Questo significa che, anche conoscendo le credenziali, non è detto che gli eredi riescano ad accedere, a meno di non contattare l’exchange dimostrando di essere legittimati ad accedere, ma potrebbe essere più difficile con gli exchange esteri.

“Se, invece – prosegue Dal Checco –  il defunto ha comunicato agli eredi le chiavi private di un wallet locale (la parte crittografica del protocollo, diversa dalle credenziali d’accesso richieste da un exchange online) a quel punto non c’è nessuna difficoltà tecnica. L’aspetto giuridico sarà affrontato dai giudici che stabiliranno come gli eredi avranno diritto di muovere le criptovalute, ma dal punto di vista tecnico, gli eredi devono solo importare le chiavi private nei vari wallet per avere accesso al loro contenuto. 

Può darsi anche che il defunto abbia lasciato un wallet hardware, oggetti che sembrano delle pendrive e che in alcuni casi, soprattutto se obsoleti, possono essere forzati, ma non è una cosa comunque facile”.

 

La privacy dei morti è anche quella dei vivi

Uta Kohl, professoressa della University of Southampton (Regno Unito) ha offerto degli spunti interessanti tracciando un parallelo tra la privacy post-mortem e la confidenzialità in ambito medico partendo da un presupposto elementare: così come un medico è tenuto a mantenere il riserbo sul quadro clinico del defunto, deve esistere anche un riserbo digitale.

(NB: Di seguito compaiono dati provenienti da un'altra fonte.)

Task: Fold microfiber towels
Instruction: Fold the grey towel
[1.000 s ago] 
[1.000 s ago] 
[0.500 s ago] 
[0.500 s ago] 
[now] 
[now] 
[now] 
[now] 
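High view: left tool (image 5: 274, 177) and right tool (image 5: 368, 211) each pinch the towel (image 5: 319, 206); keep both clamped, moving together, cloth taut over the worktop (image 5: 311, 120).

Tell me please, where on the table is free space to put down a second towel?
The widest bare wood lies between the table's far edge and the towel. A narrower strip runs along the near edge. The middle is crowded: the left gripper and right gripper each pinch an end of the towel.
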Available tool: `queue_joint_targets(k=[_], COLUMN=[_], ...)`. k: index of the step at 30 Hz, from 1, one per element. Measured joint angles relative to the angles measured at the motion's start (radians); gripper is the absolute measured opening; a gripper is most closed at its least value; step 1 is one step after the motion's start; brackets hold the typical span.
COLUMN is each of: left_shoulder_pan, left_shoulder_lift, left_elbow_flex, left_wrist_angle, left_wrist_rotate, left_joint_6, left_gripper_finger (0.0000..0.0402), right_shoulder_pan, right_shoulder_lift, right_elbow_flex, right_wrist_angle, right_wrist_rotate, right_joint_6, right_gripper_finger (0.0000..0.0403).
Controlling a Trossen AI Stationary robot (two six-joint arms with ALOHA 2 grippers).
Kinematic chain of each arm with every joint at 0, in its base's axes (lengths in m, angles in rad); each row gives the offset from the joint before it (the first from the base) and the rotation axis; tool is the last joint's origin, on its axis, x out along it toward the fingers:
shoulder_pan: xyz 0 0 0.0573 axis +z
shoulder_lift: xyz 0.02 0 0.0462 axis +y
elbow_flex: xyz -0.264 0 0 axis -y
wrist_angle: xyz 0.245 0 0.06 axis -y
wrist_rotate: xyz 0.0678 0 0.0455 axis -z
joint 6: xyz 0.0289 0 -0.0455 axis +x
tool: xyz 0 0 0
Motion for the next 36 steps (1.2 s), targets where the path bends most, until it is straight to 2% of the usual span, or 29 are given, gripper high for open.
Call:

Secondo la professoressa Kohl, “la riservatezza – e, per estensione, la privacy delle informazioni – raramente può essere collocata in un’unica relazione binaria isolata tra un portatore di doveri e un titolare di diritti, ma è invischiata nella grande e disordinata socialità della vita, che comporta molteplici relazioni di fiducia che si sovrappongono e sono interdipendenti”. Inoltre: “Ciò che la cosiddetta privacy post-mortem ci dice sulla privacy è che questa ha un chiaro orientamento verso il futuro; alla morte del titolare dei diritti, si concentra sui vivi, come strumento per prendere decisioni autonome e libere dallo sguardo pubblico. La privacy post-mortem amplifica anche il fatto che la privacy si situi nelle relazioni e come tale sia profondamente sociale; non è protettiva dell’individuo rispetto alla comunità, ma degli individui all’interno delle comunità”.
L’eredità digitale, conclude la professoressa Kohl, non sconvolge i fondamenti della privacy ma ne accentua il significato, rafforzando l’argomentazione sulla natura profondamente sociale della privacy.